Enabling USE_ASYNC_STREAM

NVlabs / NVBit

199 stars 18 forks source link

Enabling USE_ASYNC_STREAM #67

Closed mahmoodn closed 2 years ago

mahmoodn commented 2 years ago

Hi I see #define USE_ASYNC_STREAM in channel.hpp. So, I would like to know in what circumstances, it is beneficial to enable that?

ovilla commented 2 years ago

When USE_ASYNC_STREAM is defined, we use a GPU buffer allocated with cudaMalloc and cudaMemcpyAsync from the CPU to pull from that buffer when it is full.

When USE_ASYNC_STREAM is not defined, we use a GPU buffer allocated with cudaMallocManaged and we normally read from it from the CPU when it is full relying on the UVM driver to move pages.

Depending on the system, the driver and the workload, one approach could be better but for most of the use cases USE_ASYNC_STREAM seems to be the best.

mahmoodn commented 2 years ago

Thanks. You mean "defined" is better for most of the workloads? I guess so... But the default is "undefined" in channel.hpp.

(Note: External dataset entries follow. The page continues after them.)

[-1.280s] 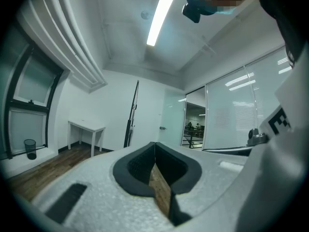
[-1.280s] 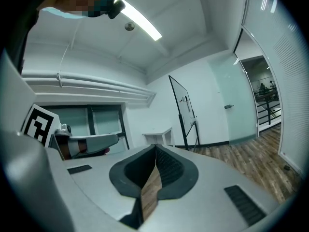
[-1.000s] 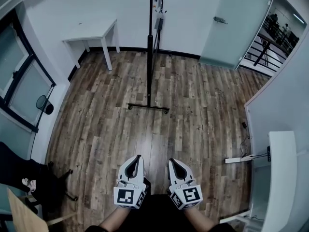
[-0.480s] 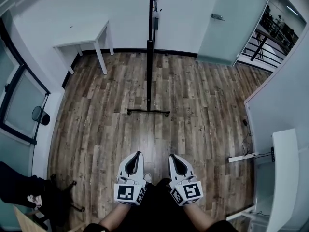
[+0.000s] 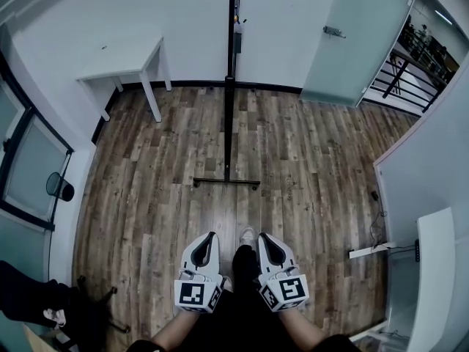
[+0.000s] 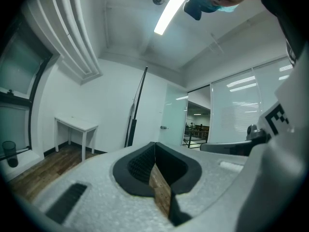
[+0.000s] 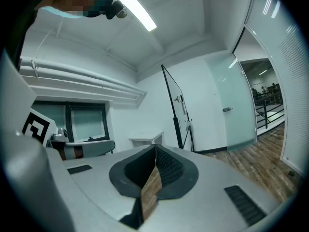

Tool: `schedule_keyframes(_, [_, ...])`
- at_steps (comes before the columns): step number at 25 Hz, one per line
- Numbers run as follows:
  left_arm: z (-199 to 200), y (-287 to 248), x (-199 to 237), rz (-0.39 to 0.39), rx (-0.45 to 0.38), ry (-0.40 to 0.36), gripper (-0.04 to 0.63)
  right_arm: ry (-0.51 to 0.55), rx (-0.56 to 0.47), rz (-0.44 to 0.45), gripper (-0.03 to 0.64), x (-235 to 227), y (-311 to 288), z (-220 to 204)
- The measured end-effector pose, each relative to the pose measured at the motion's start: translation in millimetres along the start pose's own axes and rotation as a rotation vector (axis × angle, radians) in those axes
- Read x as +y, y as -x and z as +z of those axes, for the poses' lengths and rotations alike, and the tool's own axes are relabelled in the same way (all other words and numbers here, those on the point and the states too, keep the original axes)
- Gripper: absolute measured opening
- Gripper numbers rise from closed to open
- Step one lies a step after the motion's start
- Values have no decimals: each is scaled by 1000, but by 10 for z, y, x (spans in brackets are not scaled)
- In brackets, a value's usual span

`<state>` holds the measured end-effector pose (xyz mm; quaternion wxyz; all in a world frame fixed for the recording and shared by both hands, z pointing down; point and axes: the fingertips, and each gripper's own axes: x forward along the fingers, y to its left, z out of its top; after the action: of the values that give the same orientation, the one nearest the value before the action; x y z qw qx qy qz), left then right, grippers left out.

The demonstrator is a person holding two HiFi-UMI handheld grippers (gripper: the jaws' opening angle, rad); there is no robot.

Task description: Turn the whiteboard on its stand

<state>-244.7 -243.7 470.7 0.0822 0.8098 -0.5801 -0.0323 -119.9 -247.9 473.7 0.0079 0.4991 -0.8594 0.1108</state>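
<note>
The whiteboard stand (image 5: 230, 86) is seen edge-on in the head view as a thin black upright with its base bar (image 5: 226, 182) on the wood floor, straight ahead of me. My left gripper (image 5: 211, 235) and right gripper (image 5: 261, 235) are held side by side low in front of the person's body, well short of the stand. Both are shut with nothing between the jaws. The left gripper view shows its closed jaw tips (image 6: 154, 144) and the board's thin edge (image 6: 136, 105) far off. In the right gripper view the closed tips (image 7: 155, 146) point toward the whiteboard (image 7: 174, 105).
A white table (image 5: 121, 68) stands against the far wall left of the stand. A frosted glass door (image 5: 352, 42) is at the back right. A white desk (image 5: 432, 270) and a power strip (image 5: 370, 251) lie at the right, a black chair (image 5: 44, 299) at the lower left.
The view has moved forward: the stand's base sits lower in the frame and nearer. A shoe now shows between the grippers. Both grippers stay shut in the same pose.
</note>
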Motion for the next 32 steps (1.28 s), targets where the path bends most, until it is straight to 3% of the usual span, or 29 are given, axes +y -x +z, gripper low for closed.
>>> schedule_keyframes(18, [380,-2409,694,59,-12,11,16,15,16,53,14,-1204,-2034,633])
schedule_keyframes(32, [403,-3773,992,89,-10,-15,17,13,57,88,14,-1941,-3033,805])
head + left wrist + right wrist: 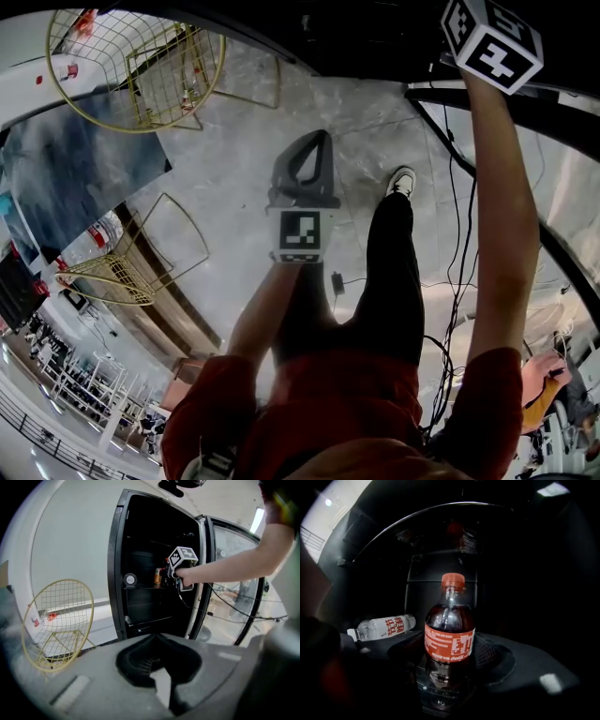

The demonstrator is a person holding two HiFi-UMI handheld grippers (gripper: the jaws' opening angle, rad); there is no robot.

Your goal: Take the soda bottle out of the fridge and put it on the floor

ovilla commented 2 years ago

This is what we have in version 1.5.3

Not sure if you are looking to an old file or a modified one.

mahmoodn commented 2 years ago

Yes I am using 1.5.3. I was thinking that in order to define the variable, I have to use #define USE_ASYNC_STREAM 1 but the default has no value. As I checked, even without any value, the #ifdef will be true. Thanks for clarification.